- _Assignment_
Where the material below has a line containing "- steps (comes", start repeating exactly, and keep going through the line containing "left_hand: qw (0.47", with no other lines.

- _Data segment_
______________________________

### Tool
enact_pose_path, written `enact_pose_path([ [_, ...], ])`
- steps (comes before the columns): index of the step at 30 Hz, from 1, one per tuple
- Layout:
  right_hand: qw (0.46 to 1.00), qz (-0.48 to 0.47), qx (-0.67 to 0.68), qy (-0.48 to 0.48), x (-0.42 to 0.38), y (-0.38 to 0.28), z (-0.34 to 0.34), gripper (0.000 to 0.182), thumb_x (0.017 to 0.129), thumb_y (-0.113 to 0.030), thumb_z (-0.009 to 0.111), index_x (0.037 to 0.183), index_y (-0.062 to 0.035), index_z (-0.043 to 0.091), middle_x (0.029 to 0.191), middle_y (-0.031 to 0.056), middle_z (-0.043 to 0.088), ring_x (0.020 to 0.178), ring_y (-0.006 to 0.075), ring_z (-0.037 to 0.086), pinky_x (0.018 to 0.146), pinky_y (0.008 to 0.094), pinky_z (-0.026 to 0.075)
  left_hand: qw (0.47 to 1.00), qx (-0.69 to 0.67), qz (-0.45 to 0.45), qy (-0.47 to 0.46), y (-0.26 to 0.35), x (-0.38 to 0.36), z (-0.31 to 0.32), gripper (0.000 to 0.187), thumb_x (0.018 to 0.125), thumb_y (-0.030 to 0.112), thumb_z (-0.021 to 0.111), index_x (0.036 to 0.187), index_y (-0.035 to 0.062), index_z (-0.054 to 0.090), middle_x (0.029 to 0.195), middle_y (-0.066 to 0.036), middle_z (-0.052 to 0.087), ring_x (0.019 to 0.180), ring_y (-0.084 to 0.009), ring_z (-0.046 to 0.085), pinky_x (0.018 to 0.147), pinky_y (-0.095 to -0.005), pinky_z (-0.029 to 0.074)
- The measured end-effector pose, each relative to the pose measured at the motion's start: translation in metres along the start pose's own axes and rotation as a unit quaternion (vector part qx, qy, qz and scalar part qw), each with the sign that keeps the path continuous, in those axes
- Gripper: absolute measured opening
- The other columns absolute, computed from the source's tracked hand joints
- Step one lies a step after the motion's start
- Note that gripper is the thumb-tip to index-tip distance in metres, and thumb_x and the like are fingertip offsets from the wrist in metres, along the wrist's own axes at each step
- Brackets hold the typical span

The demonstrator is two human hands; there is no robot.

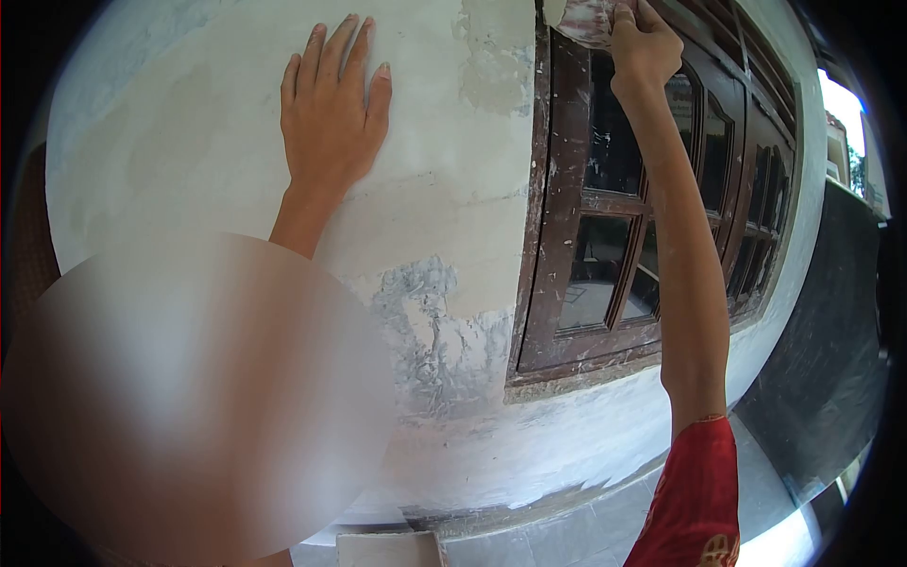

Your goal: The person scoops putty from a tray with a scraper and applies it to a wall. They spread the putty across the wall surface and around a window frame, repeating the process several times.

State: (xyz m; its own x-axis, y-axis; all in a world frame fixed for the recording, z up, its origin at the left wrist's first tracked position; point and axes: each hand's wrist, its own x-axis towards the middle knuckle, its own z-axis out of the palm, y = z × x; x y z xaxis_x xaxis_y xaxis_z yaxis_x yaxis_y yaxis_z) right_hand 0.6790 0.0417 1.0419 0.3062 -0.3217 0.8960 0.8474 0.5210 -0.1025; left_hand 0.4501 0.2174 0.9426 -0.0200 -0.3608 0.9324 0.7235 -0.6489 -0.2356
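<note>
My left hand [335,118] lies flat against the pale plastered wall [236,180], fingers spread and pointing up. At the top of the view, my right hand [646,47] is closed on a flat putty scraper [586,23], its face smeared white and pinkish. The scraper is partly cut off by the upper edge and sits by the top left of the brown window frame [545,236]. Patches of differing grey and cream show on the wall, with a rough, peeling area [430,331] low beside the frame.
Brown wooden windows [605,255] with glass panes and white spots fill the wall to the right. A dark panel [822,350] stands farther right. Below are grey floor tiles [586,534] and a pale box-like object [387,550]. A blurred disc hides the lower left.
</note>
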Motion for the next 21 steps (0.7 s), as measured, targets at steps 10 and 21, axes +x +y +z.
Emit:
enact_pose_path([
  [10, 0.996, -0.015, -0.056, 0.072, -0.007, 0.008, -0.006, 0.036, 0.094, -0.002, 0.062, 0.129, 0.0079, 0.063, 0.115, 0.0202, 0.073, 0.095, 0.0192, 0.071, 0.086, 0.0300, 0.054, 1.000, 0.002, 0.000, 0.004, 0.002, 0.000, 0.001, 0.049, 0.105, 0.032, 0.043, 0.151, 0.0171, 0.048, 0.154, -0.005, 0.048, 0.147, -0.0279, 0.035, 0.121, -0.0476, 0.023],
  [21, 0.997, 0.040, 0.059, -0.035, -0.042, -0.022, -0.019, 0.031, 0.098, -0.003, 0.061, 0.128, 0.0028, 0.066, 0.104, 0.0105, 0.075, 0.088, 0.0109, 0.066, 0.076, 0.0255, 0.051, 1.000, 0.004, 0.004, 0.006, 0.000, 0.000, 0.001, 0.049, 0.105, 0.033, 0.042, 0.151, 0.0168, 0.047, 0.154, -0.005, 0.047, 0.147, -0.0280, 0.035, 0.121, -0.0480, 0.023],
])
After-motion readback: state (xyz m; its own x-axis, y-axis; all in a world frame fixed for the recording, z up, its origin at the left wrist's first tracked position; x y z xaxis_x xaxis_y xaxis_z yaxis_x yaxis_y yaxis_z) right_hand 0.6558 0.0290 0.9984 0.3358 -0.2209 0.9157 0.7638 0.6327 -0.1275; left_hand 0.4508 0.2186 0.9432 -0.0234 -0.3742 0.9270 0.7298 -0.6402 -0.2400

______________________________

- _Reply to the exercise_
- steps (comes before the columns): index of the step at 30 Hz, from 1, one per tuple
- Layout:
  right_hand: qw (0.46 to 1.00), qz (-0.48 to 0.47), qx (-0.67 to 0.68), qy (-0.48 to 0.48), x (-0.42 to 0.38), y (-0.38 to 0.28), z (-0.34 to 0.34), gripper (0.000 to 0.182), thumb_x (0.017 to 0.129), thumb_y (-0.113 to 0.030), thumb_z (-0.009 to 0.111), index_x (0.037 to 0.183), index_y (-0.062 to 0.035), index_z (-0.043 to 0.091), middle_x (0.029 to 0.191), middle_y (-0.031 to 0.056), middle_z (-0.043 to 0.088), ring_x (0.020 to 0.178), ring_y (-0.006 to 0.075), ring_z (-0.037 to 0.086), pinky_x (0.018 to 0.146), pinky_y (0.008 to 0.094), pinky_z (-0.026 to 0.075)
  left_hand: qw (0.47 to 1.00), qx (-0.69 to 0.67), qz (-0.45 to 0.45), qy (-0.47 to 0.46), y (-0.26 to 0.35), x (-0.38 to 0.36), z (-0.31 to 0.32), gripper (0.000 to 0.187), thumb_x (0.018 to 0.125), thumb_y (-0.030 to 0.112), thumb_z (-0.021 to 0.111), index_x (0.036 to 0.187), index_y (-0.035 to 0.062), index_z (-0.054 to 0.090), middle_x (0.029 to 0.195), middle_y (-0.066 to 0.036), middle_z (-0.052 to 0.087), ring_x (0.019 to 0.180), ring_y (-0.084 to 0.009), ring_z (-0.046 to 0.085), pinky_x (0.018 to 0.147), pinky_y (-0.095 to -0.005), pinky_z (-0.029 to 0.074)

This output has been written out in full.